PROBLEM DETAILS: Start at the line with "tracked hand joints" in the records below, stop at the line with "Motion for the", and return every line in that span exactly, the two end lines included.

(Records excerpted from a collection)
+ + + + + + +
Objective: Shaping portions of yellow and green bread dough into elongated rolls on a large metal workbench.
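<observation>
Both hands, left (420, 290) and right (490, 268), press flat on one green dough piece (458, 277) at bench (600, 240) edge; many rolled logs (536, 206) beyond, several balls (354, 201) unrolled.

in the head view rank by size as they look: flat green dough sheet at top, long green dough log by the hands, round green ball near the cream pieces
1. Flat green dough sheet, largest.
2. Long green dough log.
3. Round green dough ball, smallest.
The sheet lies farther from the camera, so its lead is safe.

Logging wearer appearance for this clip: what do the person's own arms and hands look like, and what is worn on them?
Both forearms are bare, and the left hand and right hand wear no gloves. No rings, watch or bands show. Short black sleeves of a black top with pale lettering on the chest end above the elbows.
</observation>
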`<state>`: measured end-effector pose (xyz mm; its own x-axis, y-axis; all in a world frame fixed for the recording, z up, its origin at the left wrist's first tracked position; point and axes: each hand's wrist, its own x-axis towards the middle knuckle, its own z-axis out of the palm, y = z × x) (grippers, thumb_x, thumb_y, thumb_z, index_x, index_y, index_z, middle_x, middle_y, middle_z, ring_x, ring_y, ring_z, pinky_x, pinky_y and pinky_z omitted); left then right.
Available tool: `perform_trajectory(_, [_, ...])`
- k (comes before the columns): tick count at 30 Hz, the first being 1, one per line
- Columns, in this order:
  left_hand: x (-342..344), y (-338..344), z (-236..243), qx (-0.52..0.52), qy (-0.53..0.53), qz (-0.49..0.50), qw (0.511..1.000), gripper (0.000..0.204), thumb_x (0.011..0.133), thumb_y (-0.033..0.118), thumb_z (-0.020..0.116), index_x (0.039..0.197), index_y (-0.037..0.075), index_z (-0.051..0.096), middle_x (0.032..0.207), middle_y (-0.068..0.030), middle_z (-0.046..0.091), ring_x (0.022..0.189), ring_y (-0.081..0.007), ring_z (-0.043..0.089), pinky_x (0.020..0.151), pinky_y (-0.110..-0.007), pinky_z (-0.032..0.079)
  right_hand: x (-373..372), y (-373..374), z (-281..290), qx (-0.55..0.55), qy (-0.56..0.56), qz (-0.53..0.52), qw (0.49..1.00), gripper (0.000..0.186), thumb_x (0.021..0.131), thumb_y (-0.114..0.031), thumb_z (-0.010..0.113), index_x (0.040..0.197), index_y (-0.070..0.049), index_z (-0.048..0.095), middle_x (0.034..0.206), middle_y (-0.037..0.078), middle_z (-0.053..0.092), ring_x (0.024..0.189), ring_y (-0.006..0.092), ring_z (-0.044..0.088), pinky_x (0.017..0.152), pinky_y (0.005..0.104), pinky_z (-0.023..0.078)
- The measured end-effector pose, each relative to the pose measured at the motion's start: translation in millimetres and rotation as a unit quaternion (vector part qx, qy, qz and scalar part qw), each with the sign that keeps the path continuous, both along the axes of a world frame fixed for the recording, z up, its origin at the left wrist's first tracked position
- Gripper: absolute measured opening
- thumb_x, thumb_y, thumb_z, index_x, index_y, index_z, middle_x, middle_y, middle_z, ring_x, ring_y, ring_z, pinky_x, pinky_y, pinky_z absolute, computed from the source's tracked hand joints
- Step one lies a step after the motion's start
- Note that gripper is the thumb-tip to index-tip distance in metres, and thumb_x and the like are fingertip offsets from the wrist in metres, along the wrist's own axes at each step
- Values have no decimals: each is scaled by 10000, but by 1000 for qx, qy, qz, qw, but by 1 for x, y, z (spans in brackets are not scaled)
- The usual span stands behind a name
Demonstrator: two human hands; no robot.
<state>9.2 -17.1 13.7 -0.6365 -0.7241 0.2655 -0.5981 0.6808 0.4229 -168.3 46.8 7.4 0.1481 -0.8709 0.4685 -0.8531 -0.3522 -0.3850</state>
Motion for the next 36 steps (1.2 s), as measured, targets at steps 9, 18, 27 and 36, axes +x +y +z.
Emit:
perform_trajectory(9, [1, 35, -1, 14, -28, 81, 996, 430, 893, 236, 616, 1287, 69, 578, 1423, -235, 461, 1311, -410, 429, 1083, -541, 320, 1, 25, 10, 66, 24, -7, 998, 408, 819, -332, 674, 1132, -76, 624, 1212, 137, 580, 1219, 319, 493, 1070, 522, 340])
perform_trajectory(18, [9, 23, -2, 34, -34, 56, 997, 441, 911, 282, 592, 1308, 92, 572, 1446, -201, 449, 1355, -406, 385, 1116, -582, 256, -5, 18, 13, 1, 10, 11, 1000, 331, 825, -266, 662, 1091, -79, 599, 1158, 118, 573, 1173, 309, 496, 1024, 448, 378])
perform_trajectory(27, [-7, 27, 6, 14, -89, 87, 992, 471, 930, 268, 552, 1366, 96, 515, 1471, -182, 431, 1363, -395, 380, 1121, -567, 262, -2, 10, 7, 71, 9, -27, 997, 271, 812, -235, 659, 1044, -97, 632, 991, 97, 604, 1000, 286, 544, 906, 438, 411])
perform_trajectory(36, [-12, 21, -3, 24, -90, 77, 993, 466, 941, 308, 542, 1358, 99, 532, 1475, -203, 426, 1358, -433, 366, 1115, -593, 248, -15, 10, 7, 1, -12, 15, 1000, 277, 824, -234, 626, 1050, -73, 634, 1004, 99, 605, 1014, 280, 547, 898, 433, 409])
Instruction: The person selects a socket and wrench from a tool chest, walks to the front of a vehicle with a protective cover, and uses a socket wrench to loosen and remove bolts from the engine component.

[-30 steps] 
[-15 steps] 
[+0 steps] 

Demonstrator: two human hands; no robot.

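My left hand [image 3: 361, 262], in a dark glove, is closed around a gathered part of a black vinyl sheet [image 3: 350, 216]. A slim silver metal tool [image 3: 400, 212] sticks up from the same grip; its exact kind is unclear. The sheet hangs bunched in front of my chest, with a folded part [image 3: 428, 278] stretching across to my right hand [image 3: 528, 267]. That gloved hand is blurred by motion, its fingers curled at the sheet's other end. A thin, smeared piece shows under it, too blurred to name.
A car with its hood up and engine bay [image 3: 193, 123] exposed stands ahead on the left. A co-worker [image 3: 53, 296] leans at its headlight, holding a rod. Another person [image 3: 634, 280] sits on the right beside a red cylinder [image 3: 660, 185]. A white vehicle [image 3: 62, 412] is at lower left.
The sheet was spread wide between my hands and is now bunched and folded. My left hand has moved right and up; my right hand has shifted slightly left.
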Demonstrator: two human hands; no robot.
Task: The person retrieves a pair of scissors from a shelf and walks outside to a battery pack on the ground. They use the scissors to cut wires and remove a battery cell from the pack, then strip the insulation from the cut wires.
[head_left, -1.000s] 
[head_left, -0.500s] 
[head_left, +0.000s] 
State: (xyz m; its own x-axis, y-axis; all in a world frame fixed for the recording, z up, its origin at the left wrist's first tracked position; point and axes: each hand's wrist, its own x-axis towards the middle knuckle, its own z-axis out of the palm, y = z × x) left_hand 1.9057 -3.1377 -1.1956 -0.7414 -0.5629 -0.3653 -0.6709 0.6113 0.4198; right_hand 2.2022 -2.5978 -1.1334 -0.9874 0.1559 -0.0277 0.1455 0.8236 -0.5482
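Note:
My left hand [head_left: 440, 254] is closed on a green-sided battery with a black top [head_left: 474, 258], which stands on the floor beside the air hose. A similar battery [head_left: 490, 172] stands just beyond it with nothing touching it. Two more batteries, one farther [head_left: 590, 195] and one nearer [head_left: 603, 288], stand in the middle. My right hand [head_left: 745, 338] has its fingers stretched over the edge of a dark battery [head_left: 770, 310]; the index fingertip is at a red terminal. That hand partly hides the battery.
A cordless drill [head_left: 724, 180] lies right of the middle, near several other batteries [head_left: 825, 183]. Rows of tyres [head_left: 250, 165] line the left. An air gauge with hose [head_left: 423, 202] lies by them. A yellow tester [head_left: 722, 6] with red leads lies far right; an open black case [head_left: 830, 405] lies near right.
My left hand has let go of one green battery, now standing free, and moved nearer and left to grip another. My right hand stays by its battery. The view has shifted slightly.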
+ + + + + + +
EXERCISE SOLUTION:
- thumb_x, thumb_y, thumb_z, index_x, index_y, index_z, middle_x, middle_y, middle_z, ring_x, ring_y, ring_z, pinky_x, pinky_y, pinky_z absolute, computed from the source's tracked hand joints
- Step one lies a step after the motion's start
- Note that gripper is the thumb-tip to index-tip distance in metres, and thumb_x and the like are fingertip offsets from the wrist in metres, along the wrist's own axes at each step
- Values have no decimals: each is scaled by 10000, but by 1000 for qx, qy, qz, qw, but by 1 for x, y, z (spans in brackets are not scaled)
- The usual span stands behind a name
Demonstrator: two human hands; no robot.
<state>9.2 -17.1 13.7 -0.6365 -0.7241 0.2655 -0.5981 0.6808 0.4229 -168.3 46.8 7.4 0.1481 -0.8709 0.4685 -0.8531 -0.3522 -0.3850</state>
Motion for the next 36 steps (1.2 s), as measured, targets at steps 9, 18, 27 and 36, axes +x +y +z.

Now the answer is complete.